Task requirements
Look through the entries below for the string "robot", and copy each line where it is found.

Recorded information

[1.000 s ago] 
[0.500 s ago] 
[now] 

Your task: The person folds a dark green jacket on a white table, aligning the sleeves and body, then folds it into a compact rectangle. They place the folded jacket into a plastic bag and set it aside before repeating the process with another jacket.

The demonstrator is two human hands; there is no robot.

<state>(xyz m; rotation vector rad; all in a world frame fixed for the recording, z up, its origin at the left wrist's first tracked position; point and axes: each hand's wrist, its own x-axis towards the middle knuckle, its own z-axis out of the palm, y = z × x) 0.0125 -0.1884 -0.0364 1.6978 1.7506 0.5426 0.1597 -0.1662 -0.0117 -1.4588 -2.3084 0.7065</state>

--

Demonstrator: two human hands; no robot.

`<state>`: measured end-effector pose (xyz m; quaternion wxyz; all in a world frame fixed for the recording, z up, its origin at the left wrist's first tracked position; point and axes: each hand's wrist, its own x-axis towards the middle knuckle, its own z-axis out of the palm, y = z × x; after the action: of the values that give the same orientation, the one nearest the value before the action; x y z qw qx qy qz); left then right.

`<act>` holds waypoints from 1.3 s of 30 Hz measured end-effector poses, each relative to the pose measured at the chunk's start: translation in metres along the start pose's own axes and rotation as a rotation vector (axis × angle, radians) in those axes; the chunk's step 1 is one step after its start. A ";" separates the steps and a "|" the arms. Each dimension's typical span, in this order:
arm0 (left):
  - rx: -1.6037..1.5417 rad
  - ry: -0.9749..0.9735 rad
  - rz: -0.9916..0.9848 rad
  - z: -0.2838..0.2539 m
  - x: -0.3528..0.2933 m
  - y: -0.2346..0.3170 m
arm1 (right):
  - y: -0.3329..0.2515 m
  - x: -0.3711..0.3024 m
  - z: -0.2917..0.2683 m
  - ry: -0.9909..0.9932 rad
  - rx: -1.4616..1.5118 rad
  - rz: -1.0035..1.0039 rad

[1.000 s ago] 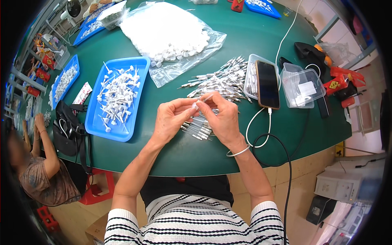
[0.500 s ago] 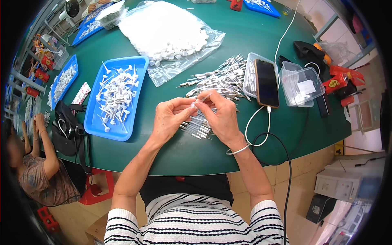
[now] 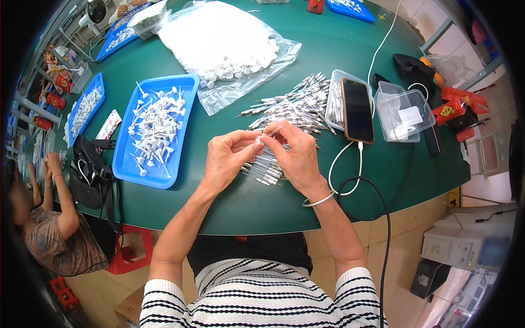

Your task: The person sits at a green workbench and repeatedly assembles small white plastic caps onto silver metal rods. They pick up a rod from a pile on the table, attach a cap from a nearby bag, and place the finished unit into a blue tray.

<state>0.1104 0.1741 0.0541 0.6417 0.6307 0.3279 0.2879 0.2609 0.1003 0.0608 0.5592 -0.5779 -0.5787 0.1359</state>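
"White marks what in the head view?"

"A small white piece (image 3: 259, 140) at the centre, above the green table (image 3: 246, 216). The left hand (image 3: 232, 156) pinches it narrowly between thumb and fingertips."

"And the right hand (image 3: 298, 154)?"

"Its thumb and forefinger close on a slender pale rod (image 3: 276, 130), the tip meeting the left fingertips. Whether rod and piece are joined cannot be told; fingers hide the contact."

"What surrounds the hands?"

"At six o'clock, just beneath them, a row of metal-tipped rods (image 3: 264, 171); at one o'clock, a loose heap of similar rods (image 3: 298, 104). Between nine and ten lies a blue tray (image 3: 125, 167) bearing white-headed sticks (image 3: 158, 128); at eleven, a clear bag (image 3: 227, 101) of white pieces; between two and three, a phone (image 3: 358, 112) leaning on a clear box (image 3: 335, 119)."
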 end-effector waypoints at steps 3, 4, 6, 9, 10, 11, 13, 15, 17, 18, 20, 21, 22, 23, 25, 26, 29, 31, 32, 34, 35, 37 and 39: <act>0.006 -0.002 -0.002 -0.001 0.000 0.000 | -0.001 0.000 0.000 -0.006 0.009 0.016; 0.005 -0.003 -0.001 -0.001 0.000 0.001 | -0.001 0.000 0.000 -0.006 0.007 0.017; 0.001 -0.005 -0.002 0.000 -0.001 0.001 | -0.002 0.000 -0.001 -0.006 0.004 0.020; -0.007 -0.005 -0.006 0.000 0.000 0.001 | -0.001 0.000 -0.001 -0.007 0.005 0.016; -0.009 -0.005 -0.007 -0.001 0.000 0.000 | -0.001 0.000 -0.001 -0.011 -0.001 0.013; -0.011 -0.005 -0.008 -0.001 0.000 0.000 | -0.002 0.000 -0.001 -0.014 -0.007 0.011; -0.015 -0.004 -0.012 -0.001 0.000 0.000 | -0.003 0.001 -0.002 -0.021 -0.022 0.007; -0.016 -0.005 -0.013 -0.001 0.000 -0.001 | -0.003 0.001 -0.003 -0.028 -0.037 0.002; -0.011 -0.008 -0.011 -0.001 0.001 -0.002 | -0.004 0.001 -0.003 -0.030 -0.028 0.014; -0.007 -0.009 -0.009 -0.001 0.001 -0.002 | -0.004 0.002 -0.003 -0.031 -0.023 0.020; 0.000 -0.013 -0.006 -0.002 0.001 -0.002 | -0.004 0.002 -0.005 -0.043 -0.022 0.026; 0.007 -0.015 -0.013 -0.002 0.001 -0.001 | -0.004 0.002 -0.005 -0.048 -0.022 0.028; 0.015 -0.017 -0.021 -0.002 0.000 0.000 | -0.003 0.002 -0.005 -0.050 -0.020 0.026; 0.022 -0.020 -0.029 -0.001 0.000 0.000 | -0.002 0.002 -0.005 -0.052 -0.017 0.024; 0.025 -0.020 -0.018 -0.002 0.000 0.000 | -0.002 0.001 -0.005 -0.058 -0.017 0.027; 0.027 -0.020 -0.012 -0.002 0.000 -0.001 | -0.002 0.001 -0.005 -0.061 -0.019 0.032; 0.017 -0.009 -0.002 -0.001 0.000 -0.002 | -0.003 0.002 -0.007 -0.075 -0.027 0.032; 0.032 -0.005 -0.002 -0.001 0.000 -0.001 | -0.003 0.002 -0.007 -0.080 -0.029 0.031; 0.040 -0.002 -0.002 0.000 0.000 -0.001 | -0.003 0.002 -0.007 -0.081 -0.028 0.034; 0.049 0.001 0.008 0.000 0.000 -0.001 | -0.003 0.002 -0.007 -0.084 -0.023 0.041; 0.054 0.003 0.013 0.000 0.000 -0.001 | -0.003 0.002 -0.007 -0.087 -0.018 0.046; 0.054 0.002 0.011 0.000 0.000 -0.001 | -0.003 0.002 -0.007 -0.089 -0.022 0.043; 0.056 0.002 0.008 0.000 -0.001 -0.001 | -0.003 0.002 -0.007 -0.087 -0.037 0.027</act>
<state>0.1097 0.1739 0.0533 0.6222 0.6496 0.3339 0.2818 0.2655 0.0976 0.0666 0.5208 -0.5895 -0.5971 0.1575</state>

Exercise answer
The demonstrator is two human hands; there is no robot.
Demonstrator: two human hands; no robot.

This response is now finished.